Attempting to tile a plane with regular pentagons must necessarily leave gaps. Roger Penrose found a particular tiling in which the gaps may be filled with three other shapes: a star, a boat, and a diamond. In addition to the tiles, Penrose stated rules, usually called matching rules, that specify how tiles must be attached to one another; these rules are needed to ensure that the tilings are nonperiodic. There are three distinct sets of matching rules for pentagonal tiles, shown in different colors in the illustration. This leads to a set of six tiles: a thin rhombus or “diamond”, a five pointed star, a “boat” and three pentagons.
The first Southern Hemisphere Gravitational Wave Detector
The search for gravitational waves began in the 1990s and this detector, Niobe, was one of 5 set up around the world as part of that search.

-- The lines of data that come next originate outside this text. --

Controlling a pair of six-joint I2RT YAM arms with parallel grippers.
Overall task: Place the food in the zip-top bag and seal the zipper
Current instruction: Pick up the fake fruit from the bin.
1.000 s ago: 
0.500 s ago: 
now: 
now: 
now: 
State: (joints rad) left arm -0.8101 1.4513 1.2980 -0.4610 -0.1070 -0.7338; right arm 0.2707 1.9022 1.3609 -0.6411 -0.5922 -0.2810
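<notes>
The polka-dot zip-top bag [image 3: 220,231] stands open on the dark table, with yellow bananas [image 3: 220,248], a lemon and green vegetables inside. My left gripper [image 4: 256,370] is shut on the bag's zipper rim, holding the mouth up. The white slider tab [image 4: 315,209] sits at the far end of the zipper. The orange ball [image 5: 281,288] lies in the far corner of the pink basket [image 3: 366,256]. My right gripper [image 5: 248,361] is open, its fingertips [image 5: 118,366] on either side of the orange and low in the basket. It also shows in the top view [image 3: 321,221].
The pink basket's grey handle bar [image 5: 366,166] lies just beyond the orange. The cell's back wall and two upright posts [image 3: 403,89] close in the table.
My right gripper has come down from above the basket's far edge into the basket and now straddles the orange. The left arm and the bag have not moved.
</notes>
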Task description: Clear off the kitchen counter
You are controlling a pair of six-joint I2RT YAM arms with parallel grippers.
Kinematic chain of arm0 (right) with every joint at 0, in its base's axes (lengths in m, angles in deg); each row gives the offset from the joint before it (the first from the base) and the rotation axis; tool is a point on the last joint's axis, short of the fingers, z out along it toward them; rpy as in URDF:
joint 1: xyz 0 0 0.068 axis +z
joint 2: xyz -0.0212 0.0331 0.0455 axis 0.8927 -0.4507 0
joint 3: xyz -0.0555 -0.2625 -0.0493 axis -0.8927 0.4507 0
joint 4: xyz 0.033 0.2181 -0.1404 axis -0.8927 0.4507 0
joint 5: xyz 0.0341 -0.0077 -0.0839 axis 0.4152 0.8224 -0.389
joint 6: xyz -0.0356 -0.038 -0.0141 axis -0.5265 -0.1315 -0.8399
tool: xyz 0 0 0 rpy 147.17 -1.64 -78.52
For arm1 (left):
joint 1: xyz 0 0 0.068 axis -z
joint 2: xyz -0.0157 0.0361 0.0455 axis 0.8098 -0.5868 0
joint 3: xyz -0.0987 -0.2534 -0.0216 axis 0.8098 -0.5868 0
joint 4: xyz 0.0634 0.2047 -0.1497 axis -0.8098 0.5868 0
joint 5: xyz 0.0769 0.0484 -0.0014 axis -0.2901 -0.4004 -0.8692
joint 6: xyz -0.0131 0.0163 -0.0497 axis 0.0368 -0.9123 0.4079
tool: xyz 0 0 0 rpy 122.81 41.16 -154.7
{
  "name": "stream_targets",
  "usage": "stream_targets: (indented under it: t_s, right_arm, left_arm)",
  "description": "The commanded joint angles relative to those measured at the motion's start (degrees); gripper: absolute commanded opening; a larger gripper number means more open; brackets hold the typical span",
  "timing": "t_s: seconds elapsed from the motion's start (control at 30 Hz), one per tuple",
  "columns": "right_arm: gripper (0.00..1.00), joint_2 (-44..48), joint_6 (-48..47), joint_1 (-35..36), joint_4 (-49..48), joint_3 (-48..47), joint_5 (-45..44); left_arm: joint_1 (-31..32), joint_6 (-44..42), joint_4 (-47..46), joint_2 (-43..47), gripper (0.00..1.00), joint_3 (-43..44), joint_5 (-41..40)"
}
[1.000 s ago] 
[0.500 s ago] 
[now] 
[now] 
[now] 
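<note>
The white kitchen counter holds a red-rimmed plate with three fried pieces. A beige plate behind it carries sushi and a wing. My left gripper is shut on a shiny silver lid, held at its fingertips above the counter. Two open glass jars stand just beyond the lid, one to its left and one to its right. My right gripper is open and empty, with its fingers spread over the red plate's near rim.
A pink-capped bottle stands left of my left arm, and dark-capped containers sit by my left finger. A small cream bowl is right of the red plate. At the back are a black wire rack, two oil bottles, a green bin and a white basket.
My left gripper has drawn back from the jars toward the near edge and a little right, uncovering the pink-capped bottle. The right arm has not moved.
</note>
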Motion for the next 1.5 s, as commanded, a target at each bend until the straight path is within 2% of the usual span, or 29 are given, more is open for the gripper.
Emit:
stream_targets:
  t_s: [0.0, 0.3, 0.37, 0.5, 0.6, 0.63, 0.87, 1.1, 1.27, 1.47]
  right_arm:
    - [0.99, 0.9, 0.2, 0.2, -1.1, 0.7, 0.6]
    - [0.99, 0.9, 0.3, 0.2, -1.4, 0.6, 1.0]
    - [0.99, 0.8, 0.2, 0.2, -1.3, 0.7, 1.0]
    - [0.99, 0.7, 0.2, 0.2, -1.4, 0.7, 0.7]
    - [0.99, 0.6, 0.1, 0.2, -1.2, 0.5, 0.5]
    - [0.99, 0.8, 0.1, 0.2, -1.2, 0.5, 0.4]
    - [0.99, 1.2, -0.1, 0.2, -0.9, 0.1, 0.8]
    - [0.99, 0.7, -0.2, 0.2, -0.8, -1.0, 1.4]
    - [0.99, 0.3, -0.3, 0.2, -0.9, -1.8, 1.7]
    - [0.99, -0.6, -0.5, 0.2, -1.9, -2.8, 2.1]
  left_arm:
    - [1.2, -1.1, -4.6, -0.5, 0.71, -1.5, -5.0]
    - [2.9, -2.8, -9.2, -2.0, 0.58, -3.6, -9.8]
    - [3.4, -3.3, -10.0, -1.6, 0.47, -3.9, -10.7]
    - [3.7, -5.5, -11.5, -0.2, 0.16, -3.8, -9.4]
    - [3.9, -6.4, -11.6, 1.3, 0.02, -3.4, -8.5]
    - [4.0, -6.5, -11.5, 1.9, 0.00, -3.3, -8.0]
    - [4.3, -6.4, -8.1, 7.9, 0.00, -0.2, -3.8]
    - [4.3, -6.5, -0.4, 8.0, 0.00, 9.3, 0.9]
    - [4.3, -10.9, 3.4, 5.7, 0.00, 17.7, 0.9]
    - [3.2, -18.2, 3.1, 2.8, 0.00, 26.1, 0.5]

It came into operation in 1993 after 16 years, 12 PhD projects and several million dollars to build. This worldwide experiment set limits to the strength of gravitational waves and paved the way for the next generation of detectors.
Gravitational waves are ripples in the curvature of spacetime that mark the beginning of time in the Big Bang and the end of time at the birth of black holes.
The amazing Timeline of the Universe in the Cosmology Gallery tells the story of the creation of our Universe – from the Big Bang right through to the present. It shows all the different stages of development and evolution of our planet Earth. There are some amazing stories on the Timeline, as well as real fossils to look at. The Timeline asks us to consider some very big questions regarding us and the Universe we live in, such as “Are we really made of Stardust?”.